Он шел на мерцание ее глаз, в которых отражался свет из окна, на темный ее силуэт, шел и очень старался ни о чем не думать. Но он и не чувствовал ничего, кроме пустоты во всем своем теле. Как слепой, он протянул к ней руки, дотронулся до ее плеч, несмело сжал их ладонями - плечи были тонкими, хрупкими, костлявыми (он отметил и это, как и ее голые и наверняка волосатые ноги), - и несмело надавил на эти плечи в свою сторону, но плечи не подались, они словно прилипли к двери; он нажал чуть сильнее - то же самое, лишь глаза мерцали в зыбком полумраке номера по-прежнему, да не понять, манили они к себе, или отталкивали.

И опять некстати пришло на ум: Маша, стоит лишь дотронуться до ее плеч руками, сама подавалась к нему всем своим телом - и он сперва чувствовал ее грудь, потом живот, бедра, и лишь после этого она утыкалась лицом в его шею и замирала так, как бы говоря ему: я твоя, можешь делать со мной, что хочешь...

А тут...

Руки Алексея Петровича дрогнули в нерешительности: может, она пришла к нему совсем не за этим, а он, самоуверенный болван, решил... и вот она скажет сейчас ему что-то такое, что всю жизнь будет жечь его стыдом и унижением.

- Какой вы, право, Алексей Петрович, - прошептала Ирэна

Яковлевна. - Со стороны посмотреть - такой решительный, такой уверенный в себе, а женщин обнимать не умеете.

И пока она шептала эти слова, мерцание глаз ее все приближалось и приближалось, он почувствовал ее дыхание на своем лице, потом ее руки у себя за спиной, и только после этого ее тело, - жесткое, напряженное, пахнущее дешевыми духами и еще чем-то душноватым, почти тем же, что и его Маша. И прижал это тело к себе изо всех сил, захлебываясь новыми, незнаемыми им доселе ощущениями.

Ирэна Яковлевна застонала, откинула голову, потом начала жадно хватать губами кожу его лица, иногда чуть прикусывая, а руками шарила по его спине, выдернула рубашку из брюк, забралась под нее - пальцы холодные, ледяные даже, и жесткие, они торопливо метались там, будто в поисках места, где бы им оттаять и согреться.

Наконец губы их встретились и замерли, плотно прижавшись друг к другу. Но это оцепенение продолжалось лишь несколько мгновений. Казалось, они еще не могли поверить, что случилось наконец то, чего они оба втайне желали и боялись. Она снова застонала - мучительно и призывно, дыхание ее стало неровным, движения нетерпеливыми. Они неуклюже топтались на одном месте, не в силах оторваться друг от друга, боясь оторваться друг от друга, будто зная, что стоит им это сделать, как угар пройдет, они поймут, как дики их желания, и разойдутся.

Алексей Петрович еще какое-то время по своей всегдашней привычке наблюдал за собой и Ирэной Яковлевной как бы со стороны, - и этот, наблюдающий Алексей Петрович, не переставал поражаться происходящему на его глазах. Но постепенно и наблюдающий и наблюдаемый Алексей Петровичи соединились вместе, и уже объединенный Алексей Петрович вдруг наклонился, подхватил одной рукой Ирэну Яковлевну под коленки, тоже холодные и жесткие, оторвал ее от пола и понес к постели.

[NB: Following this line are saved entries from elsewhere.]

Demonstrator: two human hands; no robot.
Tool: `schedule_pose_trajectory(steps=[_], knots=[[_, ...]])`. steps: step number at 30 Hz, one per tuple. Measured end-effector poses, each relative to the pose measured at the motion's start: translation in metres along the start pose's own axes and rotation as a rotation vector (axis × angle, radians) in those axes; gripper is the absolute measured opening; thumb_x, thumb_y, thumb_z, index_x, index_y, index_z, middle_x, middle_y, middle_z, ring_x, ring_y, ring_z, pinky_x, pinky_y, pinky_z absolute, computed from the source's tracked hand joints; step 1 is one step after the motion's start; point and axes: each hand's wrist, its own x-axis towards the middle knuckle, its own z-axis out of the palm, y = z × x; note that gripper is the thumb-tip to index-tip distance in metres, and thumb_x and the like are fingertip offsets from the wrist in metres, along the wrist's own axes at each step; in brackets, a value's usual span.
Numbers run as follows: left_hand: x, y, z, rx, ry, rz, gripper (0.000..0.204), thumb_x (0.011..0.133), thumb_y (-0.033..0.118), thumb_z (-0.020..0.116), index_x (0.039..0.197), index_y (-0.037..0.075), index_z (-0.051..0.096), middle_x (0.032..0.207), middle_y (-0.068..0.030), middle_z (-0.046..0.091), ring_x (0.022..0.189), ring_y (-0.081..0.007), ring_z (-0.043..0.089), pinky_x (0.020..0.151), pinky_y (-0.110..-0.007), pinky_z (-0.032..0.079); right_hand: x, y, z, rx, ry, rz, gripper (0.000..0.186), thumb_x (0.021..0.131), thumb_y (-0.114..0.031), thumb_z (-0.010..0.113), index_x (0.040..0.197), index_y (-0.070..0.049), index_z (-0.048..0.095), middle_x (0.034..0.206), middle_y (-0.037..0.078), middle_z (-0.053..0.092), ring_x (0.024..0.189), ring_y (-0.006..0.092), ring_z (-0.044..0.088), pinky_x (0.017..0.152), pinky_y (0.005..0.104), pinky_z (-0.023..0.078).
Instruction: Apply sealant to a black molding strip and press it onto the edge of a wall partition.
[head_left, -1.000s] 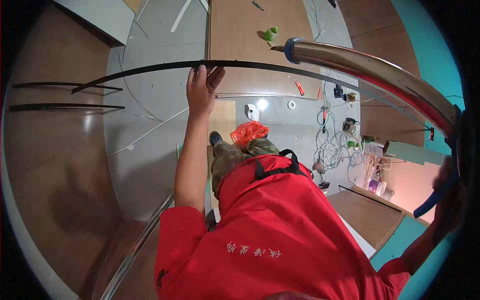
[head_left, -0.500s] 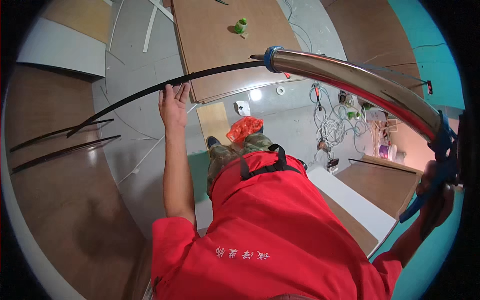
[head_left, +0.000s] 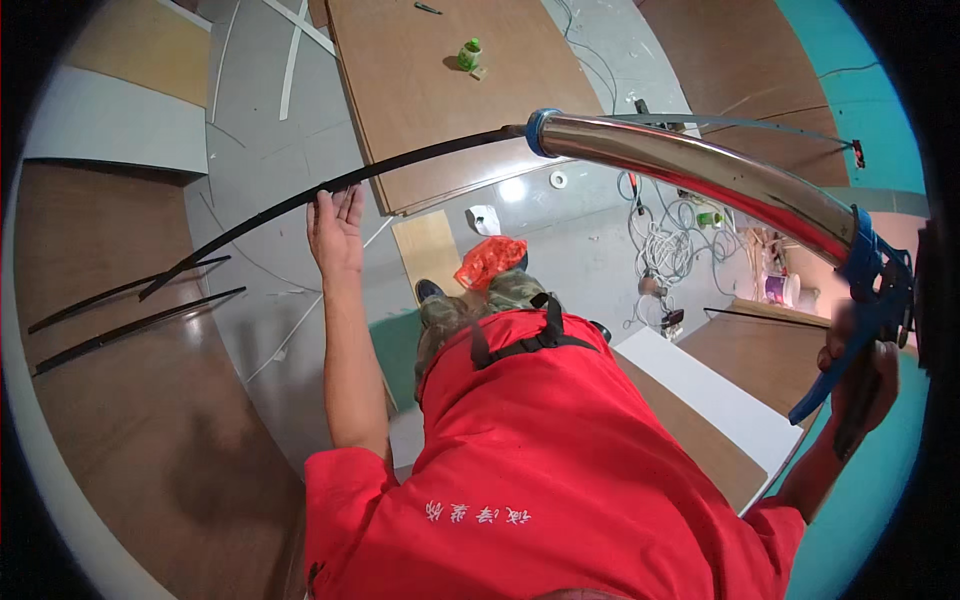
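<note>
In the head view we take the stack of brown boards (head_left: 440,110) as our landmark. The long dark strip (head_left: 255,222) slants across in front of us: its near left end lies well to the left of the stack, and from there its long axis climbs rightward in a shallow bow, passing in our sight over the stack's left edge and its surface as far as the nozzle of the caulking gun (head_left: 690,180). A greyish length shows beyond the gun's tube, to the right of the stack; we cannot tell whether it is the same piece.

Our left hand (head_left: 338,235) is just left of the stack's near corner, palm up, fingers stretched out and unclenched, their tips against the strip's lower edge. Our right hand (head_left: 865,385), well to the right of the stack, is wrapped around the caulking gun's blue handle. The gun's long axis runs from that grip up and leftward, with its nozzle pointing left, over the stack as we see it; whether the tip touches the strip we cannot tell.

Two shorter dark strips (head_left: 150,325) lie far left of the stack, roughly parallel, their right ends higher. A green bottle (head_left: 468,56) stands on the stack. Nearer to us than the stack are a red plastic bag (head_left: 490,262) and a white ring (head_left: 558,179); to its right lies a coiled pale cable (head_left: 662,250).
</note>
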Motion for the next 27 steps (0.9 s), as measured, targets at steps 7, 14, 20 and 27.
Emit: schedule_pose_trajectory(steps=[7, 14, 20, 27], knots=[[0.001, 0.0, -0.002, 0.021, -0.016, -0.008, 0.028, 0.103, 0.018, 0.055, 0.123, 0.0, 0.047, 0.117, -0.0202, 0.063, 0.107, -0.0302, 0.066, 0.1, -0.042, 0.056, 0.01, 0.009, 0.001, 0.007, 0.067, -0.031, 0.069, 0.096, -0.024, 0.057, 0.15, 0.001, 0.023, 0.109, 0.014, 0.052, 0.085, 0.0199, 0.061, 0.075, 0.0362, 0.057], [0.0, 0.003, 0.0, 0.006, -0.012, -0.004, 0.027, 0.104, 0.019, 0.052, 0.124, 0.001, 0.049, 0.119, -0.0173, 0.064, 0.111, -0.028, 0.064, 0.102, -0.04, 0.054, 0.01, 0.014, 0.001, 0.039, 0.109, -0.021, 0.065, 0.095, -0.023, 0.058, 0.148, 0.003, 0.029, 0.107, 0.014, 0.053, 0.084, 0.0194, 0.062, 0.072, 0.0355, 0.058], [0.002, 0.004, -0.005, -0.001, -0.055, -0.002, 0.027, 0.105, 0.019, 0.051, 0.124, 0.001, 0.049, 0.12, -0.0173, 0.063, 0.113, -0.0275, 0.063, 0.104, -0.041, 0.053, 0.011, 0.012, 0.003, 0.06, 0.079, 0.027, 0.064, 0.095, -0.024, 0.058, 0.145, 0.005, 0.032, 0.106, 0.013, 0.053, 0.083, 0.0185, 0.06, 0.073, 0.0334, 0.057], [0.006, 0.002, -0.005, 0.011, -0.051, 0.018, 0.029, 0.104, 0.02, 0.051, 0.124, 0.0, 0.048, 0.121, -0.0193, 0.062, 0.113, -0.0292, 0.063, 0.104, -0.041, 0.052, 0.009, 0.016, 0.012, 0.061, 0.13, 0.025, 0.064, 0.094, -0.024, 0.06, 0.144, 0.006, 0.034, 0.107, 0.013, 0.053, 0.086, 0.0189, 0.06, 0.075, 0.0331, 0.056]])
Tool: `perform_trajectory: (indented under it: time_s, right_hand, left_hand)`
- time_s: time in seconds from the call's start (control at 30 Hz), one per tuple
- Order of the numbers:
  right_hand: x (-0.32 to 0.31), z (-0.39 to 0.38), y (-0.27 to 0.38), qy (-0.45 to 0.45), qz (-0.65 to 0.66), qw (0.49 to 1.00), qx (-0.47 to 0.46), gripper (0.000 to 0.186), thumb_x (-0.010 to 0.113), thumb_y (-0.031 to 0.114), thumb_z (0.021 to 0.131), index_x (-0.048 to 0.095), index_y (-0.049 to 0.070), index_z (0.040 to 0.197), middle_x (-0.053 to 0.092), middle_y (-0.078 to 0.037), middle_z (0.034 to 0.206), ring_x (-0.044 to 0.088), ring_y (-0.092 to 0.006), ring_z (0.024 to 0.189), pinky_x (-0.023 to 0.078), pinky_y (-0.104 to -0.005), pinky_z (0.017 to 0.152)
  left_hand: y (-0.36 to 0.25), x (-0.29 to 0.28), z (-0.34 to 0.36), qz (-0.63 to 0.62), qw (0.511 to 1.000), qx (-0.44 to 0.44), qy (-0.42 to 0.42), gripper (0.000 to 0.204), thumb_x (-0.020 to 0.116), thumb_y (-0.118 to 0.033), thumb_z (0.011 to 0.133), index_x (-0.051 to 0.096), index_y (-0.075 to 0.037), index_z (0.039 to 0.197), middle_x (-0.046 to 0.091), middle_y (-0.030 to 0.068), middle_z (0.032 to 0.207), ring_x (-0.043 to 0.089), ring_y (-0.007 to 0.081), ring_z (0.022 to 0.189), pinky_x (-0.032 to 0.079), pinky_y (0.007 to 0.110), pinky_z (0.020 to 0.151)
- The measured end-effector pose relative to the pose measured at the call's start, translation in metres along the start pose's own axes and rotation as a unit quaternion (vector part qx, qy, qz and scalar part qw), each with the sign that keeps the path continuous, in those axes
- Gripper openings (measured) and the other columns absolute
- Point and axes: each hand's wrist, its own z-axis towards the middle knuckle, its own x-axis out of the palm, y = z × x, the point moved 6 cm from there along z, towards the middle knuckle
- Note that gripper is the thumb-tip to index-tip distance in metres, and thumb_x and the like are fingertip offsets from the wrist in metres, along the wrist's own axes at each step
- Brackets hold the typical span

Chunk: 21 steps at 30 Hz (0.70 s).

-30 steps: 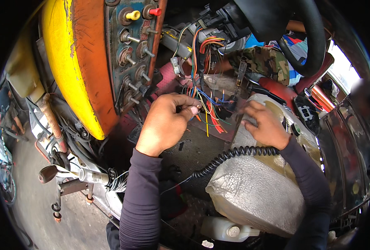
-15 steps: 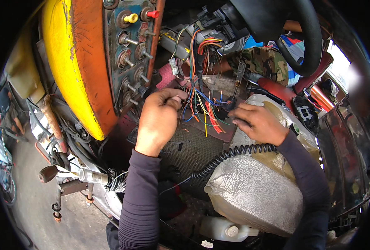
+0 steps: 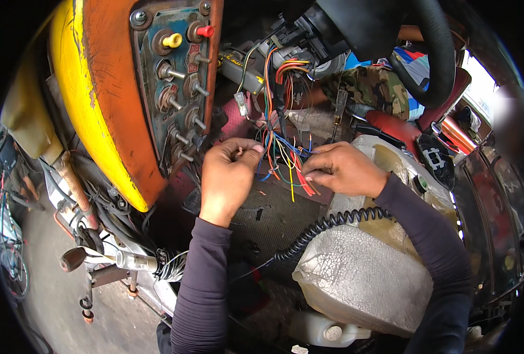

Кровать громко вскрикнула всеми своими железными суставами - они оба замерли в испуге, но тут же заспешили снова, срывая друг с друга одежды, расшвыривая их куда попало и со стоном набрасываясь на только что обнаженные части тела.

Они были уже совершенно голыми, а Ирэна Яковлевна все никак не могла угомониться, вертелась под ним на постели, то обхватывая его руками и ногами, то выскальзывая из-под него и с каким-то пугающим неистовством начиная покрывать его тело хищными поцелуями, так что Алексею Петровичу иногда казалось, что она вот-вот вцепится зубами в его плоть, и тогда случится что-то ужасное, что именно для этого - надсмеяться над ним и наказать его - она и пришла.

Он то тянул ее к себе, то отдавался на ее волю, когда вдруг почувствовал, что еще немного, и он, так и не проникнув в нее, оплодотворит пустоту... Тогда он лихорадочно и грубо схватил ее под мышки, рванул на себя, подмял... она, догадавшись, в чем дело, помогла ему - его плоть продралась в ее тесную, еще не рожавшую плоть, и оба тут же, одновременно, задохнулись в конвульсиях пароксизма.

Г л а в а 1 6

Алексей Петрович проснулся поздно и, еще не открывая глаз, вспомнил все, что вчера - то есть сегодня - произошло и как оно происходило - во всех подробностях. Он потянулся и почувствовал, что тепло его будто обновилось, в нем уже нет той гнетущей переполненности, скованности и неуверенности, которая мешала ему последние дни.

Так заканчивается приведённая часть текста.